Versed has a tendency to supply a bit of amnesia after the it’s run its course, so I don’t really remember this, but apparently I really wanted to go to the grocery store as soon as they decided I was ready for my mother to drive me home. This makes some sense, as I had been fasting since the previous evening and there wasn’t much for me to eat at home. I think I remember trying to describe myself as a Hungry Hungry Hippo.
I have this shirt somewhere. I am not pictured here, however -- don't get confused.
I must have been really obnoxious about my desire to visit the store, though, because I did end up with a lot of food. I vaguely remember being in the parking lot of Harris Teeter beforehand. I think I was stumbling around and slurring my words, and my mom might have said something about me seeming intoxicated and that it may not be the best time to go grocery shopping… that’s all extremely likely, at the very least. She dropped me off back at my house, I think I ate a couple chocolate chip cookies, and then I passed out hard on the couch. I think Mark had already been home for a while before I woke up.

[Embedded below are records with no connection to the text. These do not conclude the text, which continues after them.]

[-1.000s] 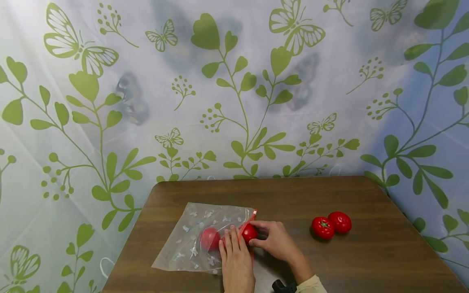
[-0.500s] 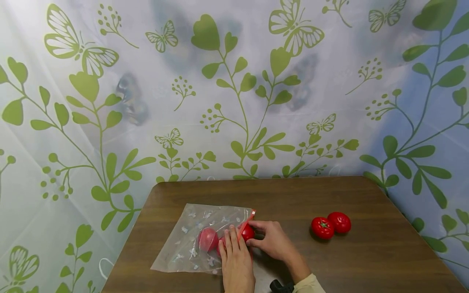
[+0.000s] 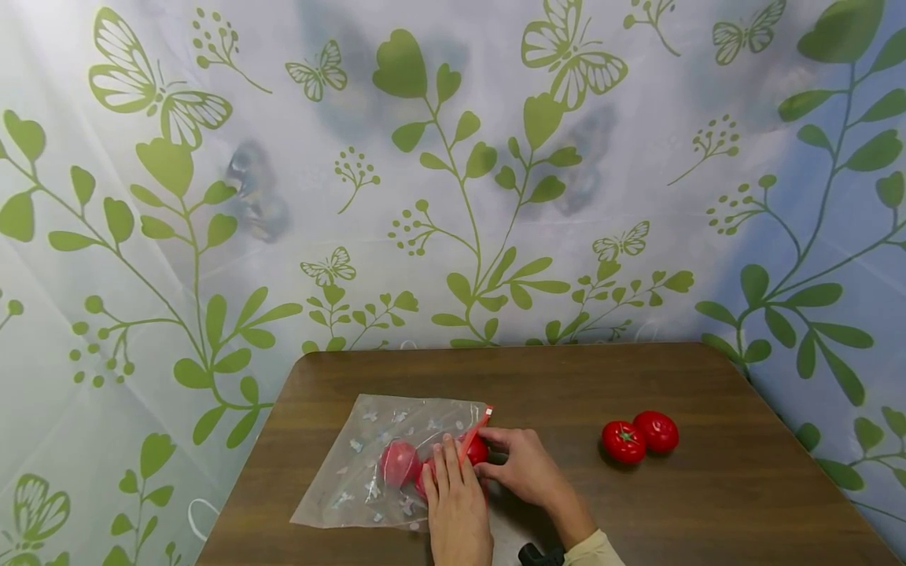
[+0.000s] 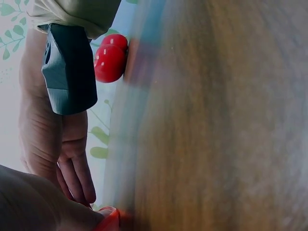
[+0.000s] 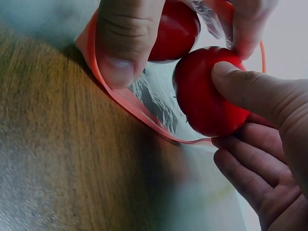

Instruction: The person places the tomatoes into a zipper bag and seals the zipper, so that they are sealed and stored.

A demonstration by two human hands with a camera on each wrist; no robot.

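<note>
A clear zip bag (image 3: 340, 487) with an orange-red rim lies flat on the table, its mouth toward the right. My left hand (image 3: 458, 507) lies over the mouth end, and the right wrist view shows its thumb (image 5: 120, 53) on the lower rim, holding the mouth apart. My right hand (image 3: 531, 475) pinches a shiny red tomato (image 5: 204, 96) between thumb and fingers, right in the mouth. Inside the bag are a red tomato (image 3: 399, 462) and another red tomato (image 5: 175, 31) partly covered by my left hand.
Two more red tomatoes, one with a green stem mark (image 3: 623, 442) and one without (image 3: 657, 431), touch each other on the right of the wooden table (image 3: 708, 503). A patterned curtain (image 3: 453, 157) hangs behind. A black wrist device (image 4: 70, 72) sits on my right forearm.
My right hand has moved slightly left, pushing its tomato farther into the bag's mouth. The tomatoes inside have shifted a little left. My left hand has stayed in place.
</note>
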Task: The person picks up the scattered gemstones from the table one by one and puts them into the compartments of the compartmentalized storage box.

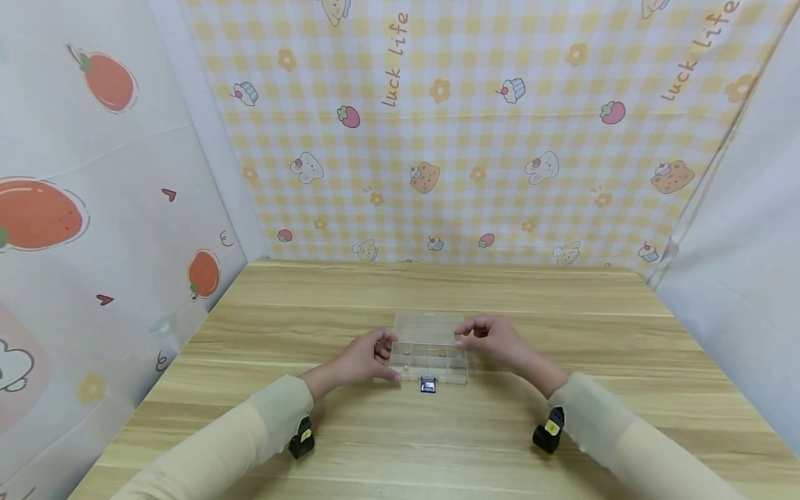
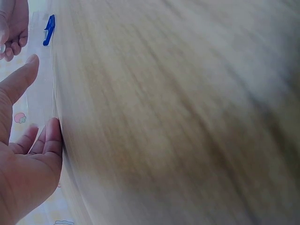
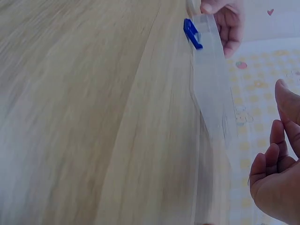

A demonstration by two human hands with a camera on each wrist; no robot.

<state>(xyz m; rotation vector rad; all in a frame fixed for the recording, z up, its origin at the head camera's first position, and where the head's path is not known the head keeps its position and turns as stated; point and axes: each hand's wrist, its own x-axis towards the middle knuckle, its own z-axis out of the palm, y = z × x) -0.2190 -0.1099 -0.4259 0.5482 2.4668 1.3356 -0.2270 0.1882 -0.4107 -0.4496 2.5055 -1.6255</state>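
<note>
A clear plastic compartment box [image 1: 459, 373] lies on the table with its lid [image 1: 425, 326] raised at the back. Its blue latch [image 1: 428, 385] hangs down at the front; several small bits sit inside. At the box's left end, my left hand [image 1: 365, 357] rests with the thumb at the front corner and relaxed fingers along the side. My right hand [image 1: 494, 340] is at the right edge, by the lid, thumb and index finger together. Between those fingertips a small whitish round piece [image 2: 2, 48] shows in the left wrist view, its kind too small to tell.
The wood-grain table [image 1: 425, 444] extends around the box. A yellow checked cloth [image 1: 462, 146] hangs behind it, and a white printed cloth [image 1: 156, 153] at the left. Black wrist cameras are strapped over both cream sleeves [image 1: 250, 420].
</note>
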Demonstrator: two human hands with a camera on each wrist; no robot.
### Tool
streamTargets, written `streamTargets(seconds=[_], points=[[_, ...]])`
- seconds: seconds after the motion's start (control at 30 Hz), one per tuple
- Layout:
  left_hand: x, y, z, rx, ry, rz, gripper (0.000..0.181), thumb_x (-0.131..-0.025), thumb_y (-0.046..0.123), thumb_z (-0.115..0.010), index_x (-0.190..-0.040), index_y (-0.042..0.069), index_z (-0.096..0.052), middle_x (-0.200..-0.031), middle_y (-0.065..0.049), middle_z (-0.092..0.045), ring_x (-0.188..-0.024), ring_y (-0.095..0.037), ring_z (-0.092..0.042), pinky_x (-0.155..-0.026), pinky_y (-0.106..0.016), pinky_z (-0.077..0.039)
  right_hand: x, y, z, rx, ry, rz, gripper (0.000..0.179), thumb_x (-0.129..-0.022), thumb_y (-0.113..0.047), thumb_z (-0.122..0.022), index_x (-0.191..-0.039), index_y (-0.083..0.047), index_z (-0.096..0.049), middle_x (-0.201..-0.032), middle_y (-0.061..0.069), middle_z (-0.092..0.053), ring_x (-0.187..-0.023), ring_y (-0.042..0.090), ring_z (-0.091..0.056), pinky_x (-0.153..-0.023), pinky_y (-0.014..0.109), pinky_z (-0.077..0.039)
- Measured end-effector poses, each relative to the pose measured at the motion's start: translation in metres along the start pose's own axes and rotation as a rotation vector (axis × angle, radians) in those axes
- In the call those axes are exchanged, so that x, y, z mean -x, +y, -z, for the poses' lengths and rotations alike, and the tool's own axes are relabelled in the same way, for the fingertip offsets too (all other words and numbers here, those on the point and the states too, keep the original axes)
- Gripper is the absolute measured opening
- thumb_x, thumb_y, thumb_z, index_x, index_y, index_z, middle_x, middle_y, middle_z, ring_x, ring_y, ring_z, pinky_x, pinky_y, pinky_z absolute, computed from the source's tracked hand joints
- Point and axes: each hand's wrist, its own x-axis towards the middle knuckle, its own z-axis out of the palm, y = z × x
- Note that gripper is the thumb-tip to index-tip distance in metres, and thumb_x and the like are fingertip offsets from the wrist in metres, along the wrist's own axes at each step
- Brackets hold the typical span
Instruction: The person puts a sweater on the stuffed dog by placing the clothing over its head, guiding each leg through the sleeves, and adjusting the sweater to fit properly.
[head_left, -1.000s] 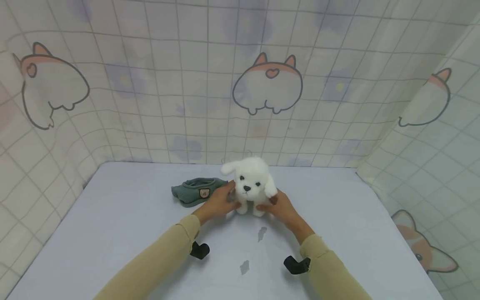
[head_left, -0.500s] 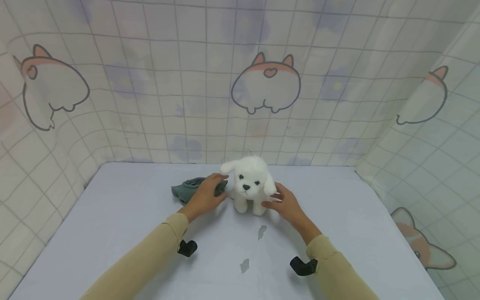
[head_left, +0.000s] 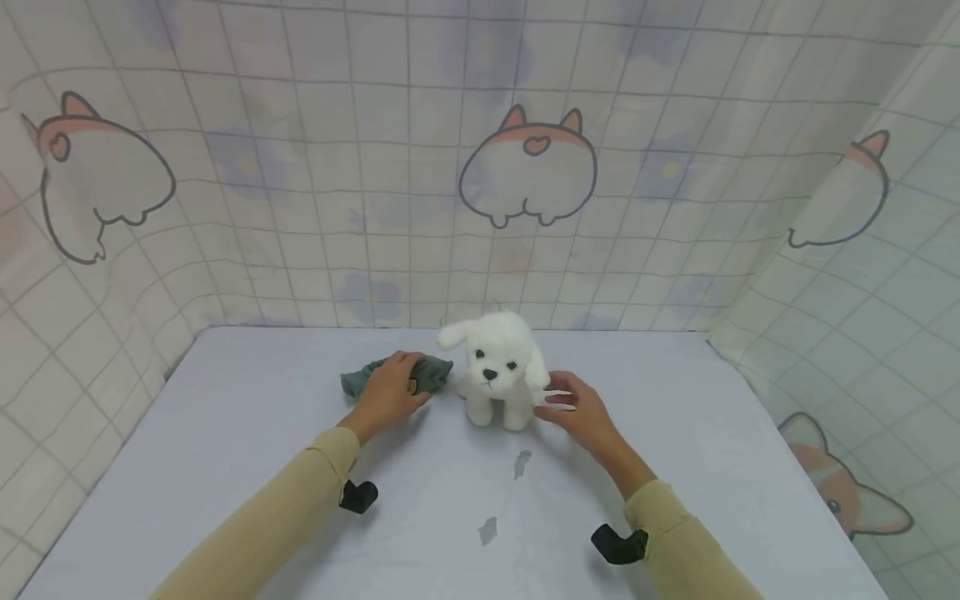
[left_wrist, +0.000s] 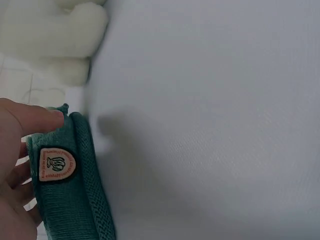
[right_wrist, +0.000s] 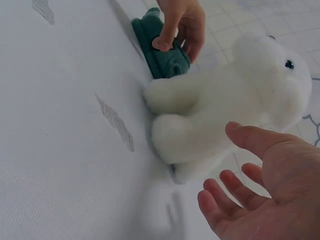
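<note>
- Head view: my right hand (head_left: 588,421) is just beside the toy dog (head_left: 498,373), fingers parted and loosely bent, holding nothing; whether a fingertip brushes the fur I cannot tell.
- The dog stands upright on the pale surface (head_left: 431,554); I judge it light and squashy, best held round the body.
- My left hand (head_left: 387,393) holds the green knitted garment (left_wrist: 70,205) to the dog's side, thumb over the front near the patch (left_wrist: 57,164), fingers behind; how tightly, I cannot tell.
- The knit should be light, stretchy and unbreakable; I'd pinch its rim.
- Beyond hangs the checked cloth (head_left: 315,250).
</note>
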Motion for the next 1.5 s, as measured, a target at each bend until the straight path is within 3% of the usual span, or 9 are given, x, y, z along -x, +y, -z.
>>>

That said, nothing else new or interesting is really going on. I’ve been playing retarded games on my phone a lot, and wondering why I didn’t think to inquire about sick time when I got my job. It’s a new company, so there isn’t any — so, that translates to the elimination of my tiny savings account over the past two months. I’ve yet to go into credit debt, but at this point it sort of just seems like a matter of time. Thank god I made myself get an extremely low credit limit.
Does anyone actually own one of these? I've never seen one in the wild.
The whole economy/health care system thing sort of sucks right now, as it turns out. Who would’ve ever seen THAT coming??